12 There is a remarkable similarity between Gorgias' anecdote and the Seventh Letter (330c-d), where Plato says: "When one is advising a sick man who is living in a way injurious to his health, must one not first of all tell him to change his way of life and give him further counsel only if he is willing to obey." However, Plato is stressing that the patient's willingness is crucial to shifting his sickened way of life towards a healthy one, while Gorgias is showing that rhetoric seems to be able to make this shift without the willingness of the patient to change his way of life. This, I think, is the power of rhetoric. On the other hand, later in the Gorgias, Socrates urges Polus to submit to his treatment, if he is an unjust person, as if he were a sick person that needed surgery to get better (Grg. 480c4-8).
13 Perhaps, one can read the Gorgias as a dialogue in which what is at stake is not only the relation between rhetoric and philosophy, but first and foremost the nature of philosophy as an emerging way of living and thinking which was not robustly created before by Plato. This is just a thought that might push things too far.

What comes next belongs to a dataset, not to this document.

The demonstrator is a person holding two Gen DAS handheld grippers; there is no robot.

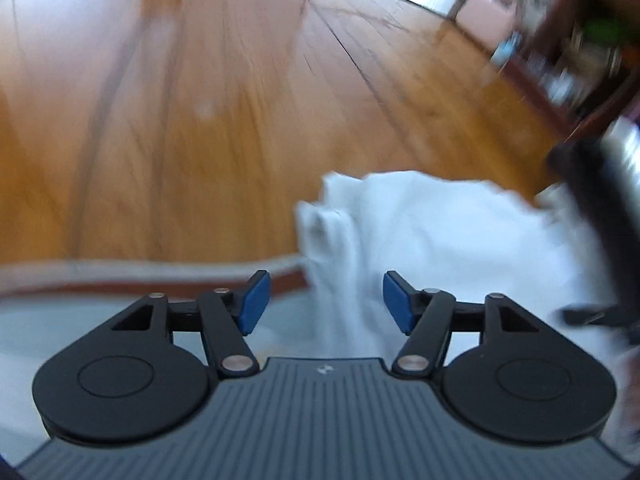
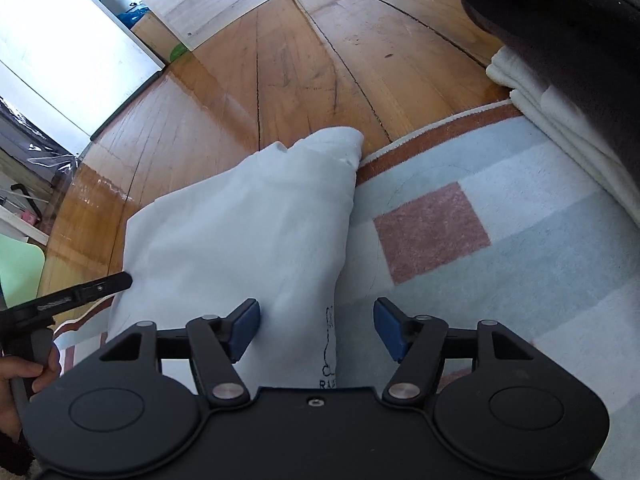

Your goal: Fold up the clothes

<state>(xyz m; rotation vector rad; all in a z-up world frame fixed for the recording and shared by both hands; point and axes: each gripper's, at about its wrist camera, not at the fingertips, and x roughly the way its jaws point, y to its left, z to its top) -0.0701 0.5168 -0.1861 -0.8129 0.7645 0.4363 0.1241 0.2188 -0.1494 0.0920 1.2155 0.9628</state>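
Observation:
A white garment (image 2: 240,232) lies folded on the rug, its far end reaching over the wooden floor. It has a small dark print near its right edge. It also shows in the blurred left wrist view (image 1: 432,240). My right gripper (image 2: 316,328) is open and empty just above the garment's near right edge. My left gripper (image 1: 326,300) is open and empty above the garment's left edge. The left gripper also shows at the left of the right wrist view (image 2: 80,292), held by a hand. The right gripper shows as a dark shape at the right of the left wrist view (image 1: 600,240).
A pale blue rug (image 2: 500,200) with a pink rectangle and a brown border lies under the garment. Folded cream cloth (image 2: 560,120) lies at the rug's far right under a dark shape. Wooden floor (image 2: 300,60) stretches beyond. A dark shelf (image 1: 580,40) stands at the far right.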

14 Carone has argued that Socrates' "enterprise in the Gorgias would be inaccurately described as mere exchange of short questions and answers for the sake of the truth" (229). Rather, he also uses long speeches (μακρολογία) to make the other understand what he wants to state. Thus μακρολογία, as Carone sustains, is useful at times to articulate a common understanding of the matters discussed. In fact, the dialogue ends with the absolute suspension of the give and take of short questions and answers, because, at that point of the dialogue, the situation demands a μακρολογία to make Callicles understand the importance of what Socrates is trying to elucidate. Following Carone's argument, the role that the Protagoras establishes for the rhetorician, as the one who creates μῦθος to illustrate his arguments, has been interchanged in the Gorgias, where Socrates, the philosopher, is the one that appeals to μῦθος to manifest his point (229).
15 In a few words, Callicles' claims regarding hedonism and his critique of Socratic justice and politics could be the claims of almost any reader. Hence, perhaps Socrates' effort to turn Callicles' soul, could be interpreted as Plato's effort to turn some of his most dogmatic readers.
16 Even Callicles is willing to accept that distinction between a rhetoric aimed at pleasuring others and oneself and a rhetoric aimed at cultivating justice; in his words, "there are some [rhetors] who care about the citizens when they say what they say, and there are also such as you say [who just want to gratify the citizens as if they were little children]" (Grg. 503a1-3).
17 James Kastely has pointed out that the Gorgias can be read as an "empirical investigation that seeks a non-corrupt rhetor" (99). Perhaps more than an investigation that seeks a good rhetor, the dialogue can be read as a manifestation of Socrates becoming one.
18 Since Christopher Long has pointed out that the relationship between rhetoric and philosophy might go beyond how I have conceived it, perhaps the friendship between Socrates and Gorgias is essentially a brotherhood.
19 A couple of times in this dialogue Socrates compares himself with a physician, see Grg. 522a4-5 and 480c5-7.